3. Plaintiffs Assignment to Administrative Segregation

The SAC further alleges that Hearing Officers knew of plaintiffs psychological condition and medical needs related to her medical condition. Id. at ¶ 29. On June 3, 2021, an RRJ officer issued a charge sheet against plaintiff for failure to obey orders of jail staff because plaintiff refused to transfer cells. The officer attributed plaintiffs refusal to her mental health. Id. at ¶ 3l.

Plaintiff did not participate in the disciplinary hearing related to that charge. Instead, Hearing Officer Connolly read the charge to plaintiff through her cell door. Connolly never provided plaintiff an opportunity for an inmate or staff advisor to assist in her defense before or during the disciplinary hearing on June 7, 2021. Id. at ¶ 32. Connolly found plaintiff guilty of the alleged charge and sentenced her to three days of isolation with restricted privileges. He did not reassess the conditions of plaintiffs confinement either at the disciplinary hearing or after the three days of isolation had passed, and, as a result, plaintiff continued to be held in administrative segregation.

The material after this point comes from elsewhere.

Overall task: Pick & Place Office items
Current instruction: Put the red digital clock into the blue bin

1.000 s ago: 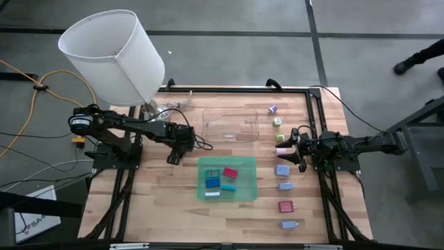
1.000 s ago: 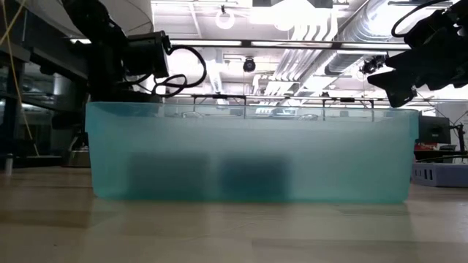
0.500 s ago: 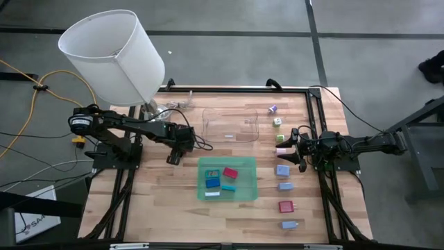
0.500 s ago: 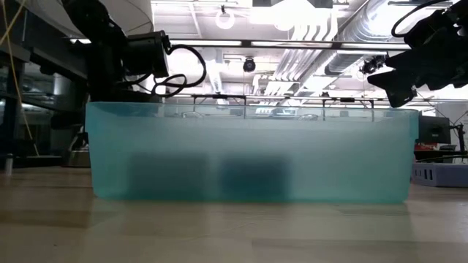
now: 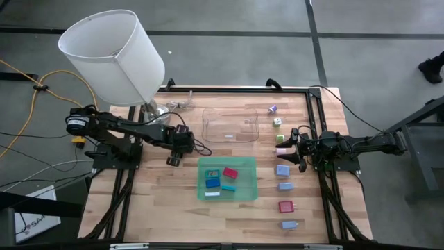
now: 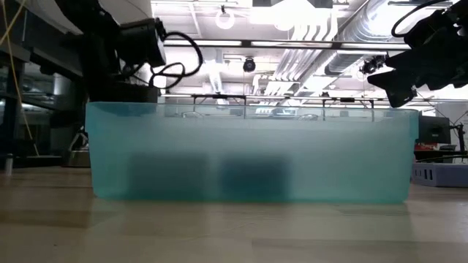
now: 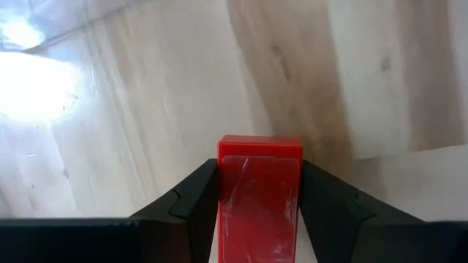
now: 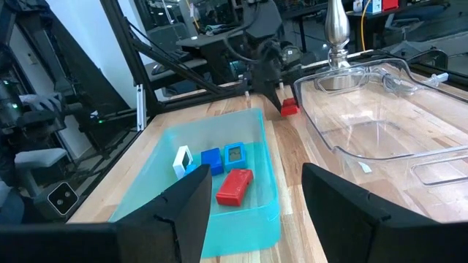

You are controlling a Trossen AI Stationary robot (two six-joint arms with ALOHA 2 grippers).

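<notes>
The left gripper (image 7: pixel 257 191) grips a red block (image 7: pixel 259 193) between its fingers, held above bare wood just beside the green tray (image 5: pixel 251 194), off its left far corner. This looks like the carry step; next it must travel over the tray and release. The block is flat, glossy, plain red (another red one already lies inside). Beyond the tray's right side, the right gripper (image 5: pixel 286 146) waits with its fingers spread.

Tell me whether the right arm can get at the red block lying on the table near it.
Probably yes. The red block lies bare on the table on the right arm's side, with nothing over it, and the right tool hangs open and empty nearby.
</notes>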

Id. at ¶ 34.

On June 16, 2021, officers reported that plaintiff again refused to relocate and charged her with failure to obey orders of jail staff. Id. at ¶ 35. Plaintiff did not participate in the disciplinary hearing related to that second charge. Instead, Hearing Officer Brown read the charge to plaintiff through her cell door. Brown never provided plaintiff an opportunity for an inmate or staff advisor to assist in her defense before or during the disciplinary hearing on June 21, 2021. Id. at ¶ 36. Brown found plaintiff guilty of the charge alleged and sentenced her to three days of isolation with restricted privileges. Brown did not reassess the conditions of plaintiff's confinement either at the time of the disciplinary hearing or after the three days of isolation had passed, and, as a result, plaintiff continued to be held in administrative segregation. Id. at ¶¶ 38-39.

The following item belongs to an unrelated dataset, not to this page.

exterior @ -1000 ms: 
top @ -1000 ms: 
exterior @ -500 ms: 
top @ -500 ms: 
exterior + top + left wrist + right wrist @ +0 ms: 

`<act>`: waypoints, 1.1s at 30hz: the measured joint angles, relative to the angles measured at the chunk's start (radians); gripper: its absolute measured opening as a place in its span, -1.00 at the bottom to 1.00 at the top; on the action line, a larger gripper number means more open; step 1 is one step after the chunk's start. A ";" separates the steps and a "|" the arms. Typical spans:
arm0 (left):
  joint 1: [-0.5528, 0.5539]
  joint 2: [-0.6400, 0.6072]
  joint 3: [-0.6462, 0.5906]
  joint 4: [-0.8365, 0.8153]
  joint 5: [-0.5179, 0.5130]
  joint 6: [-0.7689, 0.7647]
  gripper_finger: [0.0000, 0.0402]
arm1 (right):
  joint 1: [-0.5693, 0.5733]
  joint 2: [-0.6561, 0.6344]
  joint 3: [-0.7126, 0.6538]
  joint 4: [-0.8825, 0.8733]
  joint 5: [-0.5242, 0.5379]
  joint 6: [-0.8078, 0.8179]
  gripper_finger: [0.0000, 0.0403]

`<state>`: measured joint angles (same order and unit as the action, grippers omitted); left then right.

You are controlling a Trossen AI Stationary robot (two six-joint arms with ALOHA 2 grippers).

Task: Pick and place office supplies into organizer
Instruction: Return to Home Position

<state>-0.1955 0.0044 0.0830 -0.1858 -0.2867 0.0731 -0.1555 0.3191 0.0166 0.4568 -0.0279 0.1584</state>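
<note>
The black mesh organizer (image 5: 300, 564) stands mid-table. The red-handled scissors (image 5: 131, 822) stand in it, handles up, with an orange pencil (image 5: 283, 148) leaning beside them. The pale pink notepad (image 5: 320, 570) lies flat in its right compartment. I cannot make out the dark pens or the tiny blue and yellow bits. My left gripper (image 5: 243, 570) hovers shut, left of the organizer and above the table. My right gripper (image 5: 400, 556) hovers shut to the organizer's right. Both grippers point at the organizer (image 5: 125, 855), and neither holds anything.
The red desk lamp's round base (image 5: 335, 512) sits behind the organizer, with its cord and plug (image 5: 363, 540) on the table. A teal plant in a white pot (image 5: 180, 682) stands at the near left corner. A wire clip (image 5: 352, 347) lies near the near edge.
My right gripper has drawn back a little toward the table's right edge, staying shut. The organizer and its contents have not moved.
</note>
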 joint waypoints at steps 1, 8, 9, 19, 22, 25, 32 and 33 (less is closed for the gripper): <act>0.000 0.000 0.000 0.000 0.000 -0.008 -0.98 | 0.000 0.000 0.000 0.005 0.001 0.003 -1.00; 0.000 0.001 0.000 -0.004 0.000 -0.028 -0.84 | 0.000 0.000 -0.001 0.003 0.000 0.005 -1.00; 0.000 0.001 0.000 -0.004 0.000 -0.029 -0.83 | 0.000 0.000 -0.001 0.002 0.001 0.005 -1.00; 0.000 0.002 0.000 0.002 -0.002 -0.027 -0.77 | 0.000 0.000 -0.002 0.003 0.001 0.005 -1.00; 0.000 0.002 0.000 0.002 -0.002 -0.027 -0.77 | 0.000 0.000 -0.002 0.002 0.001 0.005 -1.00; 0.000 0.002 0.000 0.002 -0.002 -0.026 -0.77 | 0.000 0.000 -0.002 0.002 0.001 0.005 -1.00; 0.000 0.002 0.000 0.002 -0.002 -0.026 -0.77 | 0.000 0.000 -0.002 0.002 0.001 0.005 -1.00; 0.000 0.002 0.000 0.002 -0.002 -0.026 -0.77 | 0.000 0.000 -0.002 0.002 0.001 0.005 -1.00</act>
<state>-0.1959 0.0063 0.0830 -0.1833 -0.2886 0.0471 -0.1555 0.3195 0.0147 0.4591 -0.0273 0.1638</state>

On June 29, 2021, plaintiff received an additional charge from RRJ officers related to her behavior. Hearing Officer Teye postponed a disciplinary hearing on the charge, which was scheduled for July 2, 2021, due to his belief that plaintiff was suffering from an active mental health alert. After postponing the hearing, and despite plaintiffs active mental health alert, Teye left plaintiff in solitary confinement without reassessing her confinement conditions for five more days. Id. at ¶ 42. On July 7, 2021, Teye began a new disciplinary hearing to address the June 29, 2021 charge. Teye read plaintiff the charges and asked her how she wanted to plead. Plaintiff responded in an incoherent manner unrelated to the charges. Id. at ¶ 43. Teye ended the hearing specifically due to plaintiffs “mental health history.” He found her guilty based on the officer's report and sentenced plaintiff to time served in administrative segregation. Despite sentencing plaintiff to time served, Teye did not reassess the conditions of plaintiff s confinement either at the time of the disciplinary hearing or throughout the rest of plaintiff s time at RRJ, and, as a result, plaintiff continued to be held in administrative segregation. Id. at ¶ 45.

On July 21, 2021, an RRJ officer reported plaintiffs failure to obey orders to the Institutional Classification Committee, of which Teye is a member. The Institutional Classification Committee conducted a hearing on July 27, 2021 without plaintiff present. Id. at ¶ 47. The Institutional Classification Committee determined that plaintiff should be placed on medical isolation pending a mental health evaluation. Instead of moving plaintiff to a medical isolation cell, Teye ordered plaintiff to remain in administrative segregation, where she remained until going into active labor on August 3, 2021. Id. at ¶ 50.

4. Defendants' Observation of Plaintiff

On or about June 28, 2021, medical officials informed jail officials in the administrative segregation area, including Cell Check Officers, that plaintiff was pregnant. Id. at ¶ 51. On several occasions, jail officials in the administrative segregation unit, including Cell Check Officers, provided plaintiff with pregnancy snack bags. Id. at ¶ 52.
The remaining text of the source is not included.